College log-rollers make splash at University of Maryland
COLLEGE PARK – Abby Hoeschler Delaney, a champion log-roller from a family of rollers in Wisconsin, brought the sport of lumberjacks into the natatorium at the University of Maryland on Saturday, the final stop in her fall campaign to market logs without splinters and one day make logrolling an Olympic event.
Seventeen competitors from six universities took part in a College Park first — a log-rolling tournament. They did what rollers have done since the first lumberjacks squared off in a contest of agility, balance and fancy footwork: Two competitors at either end of a floating log spun it with their feet, varying speeds and direction, never taking their eyes off their opponent’s feet, until one of the rollers fell off.
But in Saturday’s event, no wood was involved.
Delaney is the 30-year-old founder of Key Log Rolling, the Minnesota-based developer of a 65-pound polyethylene replacement for the 500-pound cedar logs that have been used in rolling competitions in the Midwest for more than a century. (The company’s name is taken from an old logging term; the “key log” was the one that, once removed, would end a logjam in a river.)
Delaney’s innovation came from her desire to popularize a sport she loves, to see it move beyond its limited North American contest circuit.
“It’s a thrilling, exciting sport that requires a lot of agility, and I wanted more people to know about it,” she says.
And she believes the health benefits of log rolling would appeal to Americans looking for a new and challenging way to stay fit.
But to broaden the sport’s appeal, Delaney knew the wooden logs she had used since childhood — and all the way through her days in the pool at Middlebury College in Vermont — would not work: Log-rolling would never reach the roof racks of the fitness-conscious masses if it involved a 500-pound log 17 inches in diameter.
The portable Key Log, which sells for $2,300, is about 12 feet long, with a 15-inch diameter. It comes with trainers that can be attached to slow and stabilize the logs as beginners get their feet.
Delaney says that once in the water, and filled with water, a Key Log works the same as the traditional cedar logs she has been rolling since she was 4 years old — an engineering accomplishment that shocked her when she first test-rolled a prototype in 2011.
On the market for five years now, Key Logs have been sold to recreation centers, summer camps, military bases and to more than 100 colleges, the University of Maryland among them.
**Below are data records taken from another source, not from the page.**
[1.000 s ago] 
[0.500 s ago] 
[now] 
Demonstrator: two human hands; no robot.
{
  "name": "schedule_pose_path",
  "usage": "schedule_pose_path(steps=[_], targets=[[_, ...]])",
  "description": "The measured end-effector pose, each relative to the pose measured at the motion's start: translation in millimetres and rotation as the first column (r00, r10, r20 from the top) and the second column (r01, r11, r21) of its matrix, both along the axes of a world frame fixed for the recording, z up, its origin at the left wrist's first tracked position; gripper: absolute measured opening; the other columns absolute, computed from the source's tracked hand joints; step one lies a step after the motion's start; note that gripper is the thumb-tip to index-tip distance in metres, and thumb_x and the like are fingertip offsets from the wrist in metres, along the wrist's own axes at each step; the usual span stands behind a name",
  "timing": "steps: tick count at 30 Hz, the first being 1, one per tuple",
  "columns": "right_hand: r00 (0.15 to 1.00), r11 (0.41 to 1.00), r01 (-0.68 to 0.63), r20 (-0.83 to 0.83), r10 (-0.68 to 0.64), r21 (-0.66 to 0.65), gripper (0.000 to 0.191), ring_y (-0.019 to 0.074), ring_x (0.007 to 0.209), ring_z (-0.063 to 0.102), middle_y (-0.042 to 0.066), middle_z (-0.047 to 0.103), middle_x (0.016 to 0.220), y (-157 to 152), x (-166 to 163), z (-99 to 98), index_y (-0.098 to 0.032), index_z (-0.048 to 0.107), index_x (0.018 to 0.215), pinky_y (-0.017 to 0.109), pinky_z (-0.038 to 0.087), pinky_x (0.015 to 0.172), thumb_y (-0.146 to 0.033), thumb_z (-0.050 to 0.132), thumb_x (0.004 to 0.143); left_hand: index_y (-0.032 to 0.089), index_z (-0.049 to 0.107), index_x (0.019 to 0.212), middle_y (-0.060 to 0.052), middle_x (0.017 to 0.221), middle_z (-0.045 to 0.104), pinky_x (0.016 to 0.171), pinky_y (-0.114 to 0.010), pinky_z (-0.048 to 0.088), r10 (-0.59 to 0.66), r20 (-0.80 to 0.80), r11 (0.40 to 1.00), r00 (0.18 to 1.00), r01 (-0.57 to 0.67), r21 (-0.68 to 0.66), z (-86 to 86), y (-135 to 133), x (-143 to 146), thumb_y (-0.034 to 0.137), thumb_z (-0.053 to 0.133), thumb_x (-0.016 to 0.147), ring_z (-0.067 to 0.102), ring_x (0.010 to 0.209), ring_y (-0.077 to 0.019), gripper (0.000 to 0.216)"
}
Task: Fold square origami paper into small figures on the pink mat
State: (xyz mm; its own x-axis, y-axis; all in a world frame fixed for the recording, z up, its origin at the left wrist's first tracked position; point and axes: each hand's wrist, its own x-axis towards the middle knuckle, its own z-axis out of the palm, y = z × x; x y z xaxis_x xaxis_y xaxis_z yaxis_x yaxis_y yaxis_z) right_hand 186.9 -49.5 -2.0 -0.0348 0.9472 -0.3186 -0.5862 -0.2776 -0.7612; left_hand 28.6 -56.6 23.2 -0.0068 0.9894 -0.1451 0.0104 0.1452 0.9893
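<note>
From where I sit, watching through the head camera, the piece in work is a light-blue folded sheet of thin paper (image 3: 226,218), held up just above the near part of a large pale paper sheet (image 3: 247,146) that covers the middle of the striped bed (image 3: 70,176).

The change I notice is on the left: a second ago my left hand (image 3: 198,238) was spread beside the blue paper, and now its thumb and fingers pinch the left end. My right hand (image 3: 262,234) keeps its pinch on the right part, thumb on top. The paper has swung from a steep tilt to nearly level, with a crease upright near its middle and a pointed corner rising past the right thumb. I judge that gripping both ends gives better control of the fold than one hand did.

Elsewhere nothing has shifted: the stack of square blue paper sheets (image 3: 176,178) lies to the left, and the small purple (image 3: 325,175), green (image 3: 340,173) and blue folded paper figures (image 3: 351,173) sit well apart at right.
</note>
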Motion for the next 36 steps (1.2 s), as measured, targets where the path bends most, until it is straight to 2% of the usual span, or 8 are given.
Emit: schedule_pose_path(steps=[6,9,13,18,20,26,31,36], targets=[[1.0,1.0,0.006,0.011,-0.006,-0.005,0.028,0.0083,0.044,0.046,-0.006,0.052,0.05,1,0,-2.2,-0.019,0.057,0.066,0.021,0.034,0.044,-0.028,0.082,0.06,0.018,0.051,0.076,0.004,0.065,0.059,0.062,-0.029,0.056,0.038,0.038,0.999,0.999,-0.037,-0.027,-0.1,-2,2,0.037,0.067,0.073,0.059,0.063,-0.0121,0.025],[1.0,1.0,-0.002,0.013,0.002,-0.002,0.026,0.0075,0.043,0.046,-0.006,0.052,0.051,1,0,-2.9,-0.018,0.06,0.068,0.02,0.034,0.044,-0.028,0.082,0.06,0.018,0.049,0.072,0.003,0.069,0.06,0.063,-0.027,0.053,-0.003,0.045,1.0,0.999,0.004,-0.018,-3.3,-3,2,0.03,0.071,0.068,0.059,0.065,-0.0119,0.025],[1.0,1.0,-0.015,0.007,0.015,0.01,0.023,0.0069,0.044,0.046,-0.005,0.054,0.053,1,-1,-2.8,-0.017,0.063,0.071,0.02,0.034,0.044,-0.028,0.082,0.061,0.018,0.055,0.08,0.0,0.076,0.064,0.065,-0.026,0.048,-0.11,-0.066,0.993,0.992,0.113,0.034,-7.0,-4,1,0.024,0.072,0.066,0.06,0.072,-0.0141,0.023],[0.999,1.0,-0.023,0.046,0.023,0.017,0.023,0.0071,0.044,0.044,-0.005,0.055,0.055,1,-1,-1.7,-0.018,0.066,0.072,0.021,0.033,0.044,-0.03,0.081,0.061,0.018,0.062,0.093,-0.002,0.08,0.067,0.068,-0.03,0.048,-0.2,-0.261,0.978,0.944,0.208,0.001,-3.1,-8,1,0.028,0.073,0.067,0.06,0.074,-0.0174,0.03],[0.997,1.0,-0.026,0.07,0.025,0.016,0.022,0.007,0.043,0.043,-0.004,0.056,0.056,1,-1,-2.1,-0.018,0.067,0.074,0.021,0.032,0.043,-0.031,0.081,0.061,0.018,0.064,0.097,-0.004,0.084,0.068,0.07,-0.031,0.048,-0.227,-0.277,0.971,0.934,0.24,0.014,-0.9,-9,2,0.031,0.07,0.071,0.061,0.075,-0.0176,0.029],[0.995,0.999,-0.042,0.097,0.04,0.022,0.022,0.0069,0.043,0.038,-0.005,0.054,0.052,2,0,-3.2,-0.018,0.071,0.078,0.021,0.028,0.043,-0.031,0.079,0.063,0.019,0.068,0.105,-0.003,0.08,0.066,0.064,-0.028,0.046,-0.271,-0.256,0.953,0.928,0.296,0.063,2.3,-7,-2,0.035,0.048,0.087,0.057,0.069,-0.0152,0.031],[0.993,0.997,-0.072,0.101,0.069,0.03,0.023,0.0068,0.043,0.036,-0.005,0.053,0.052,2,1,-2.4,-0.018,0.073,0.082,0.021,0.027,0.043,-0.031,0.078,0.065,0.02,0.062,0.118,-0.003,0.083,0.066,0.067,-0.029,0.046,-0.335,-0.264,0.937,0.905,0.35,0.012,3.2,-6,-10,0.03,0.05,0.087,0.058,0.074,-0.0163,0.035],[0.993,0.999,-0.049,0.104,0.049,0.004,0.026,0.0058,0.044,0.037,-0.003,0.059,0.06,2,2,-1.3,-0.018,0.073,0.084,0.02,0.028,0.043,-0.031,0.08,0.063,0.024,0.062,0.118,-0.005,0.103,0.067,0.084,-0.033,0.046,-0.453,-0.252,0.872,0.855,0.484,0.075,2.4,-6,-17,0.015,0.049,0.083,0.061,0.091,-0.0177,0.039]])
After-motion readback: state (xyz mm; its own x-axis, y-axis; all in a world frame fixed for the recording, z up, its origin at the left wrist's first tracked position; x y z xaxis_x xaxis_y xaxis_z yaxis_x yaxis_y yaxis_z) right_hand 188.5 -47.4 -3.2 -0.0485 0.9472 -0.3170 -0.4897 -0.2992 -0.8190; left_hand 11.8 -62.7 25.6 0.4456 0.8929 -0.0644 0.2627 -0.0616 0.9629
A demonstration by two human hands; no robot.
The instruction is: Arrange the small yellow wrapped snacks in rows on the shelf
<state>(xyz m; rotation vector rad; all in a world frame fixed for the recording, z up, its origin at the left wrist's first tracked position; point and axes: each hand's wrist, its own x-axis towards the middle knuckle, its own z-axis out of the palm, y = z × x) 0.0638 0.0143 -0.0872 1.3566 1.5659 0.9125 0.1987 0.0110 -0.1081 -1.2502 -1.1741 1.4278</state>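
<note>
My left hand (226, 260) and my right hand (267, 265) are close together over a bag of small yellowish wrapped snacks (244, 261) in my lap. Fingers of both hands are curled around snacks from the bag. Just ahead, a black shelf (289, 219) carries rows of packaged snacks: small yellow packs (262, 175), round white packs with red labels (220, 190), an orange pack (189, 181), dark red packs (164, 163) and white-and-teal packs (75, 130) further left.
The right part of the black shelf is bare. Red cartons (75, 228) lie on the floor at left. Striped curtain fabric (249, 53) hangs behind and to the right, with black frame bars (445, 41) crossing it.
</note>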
To promote the sport on campuses, Key Log Rollers sponsored three collegiate tournaments — in September at the University of Missouri, in October at the University of California-Santa Barbara, and the final one, at Eppley Recreation Center in College Park.
The marketing strategy: Sell the Key Logs to colleges, create a buzz with tournaments and maybe log-rolling becomes a club sport, as it did at Middlebury when Delaney and her sisters, Katie and Elizabeth, were students there.
Delaney has sold Key Logs in Europe, and her big hope is to see log-rolling be recognized one day as an official sport by the International Olympic Committee. “I’m dedicated to that,” she says. “I want it to be something more. It deserves a bigger legacy.”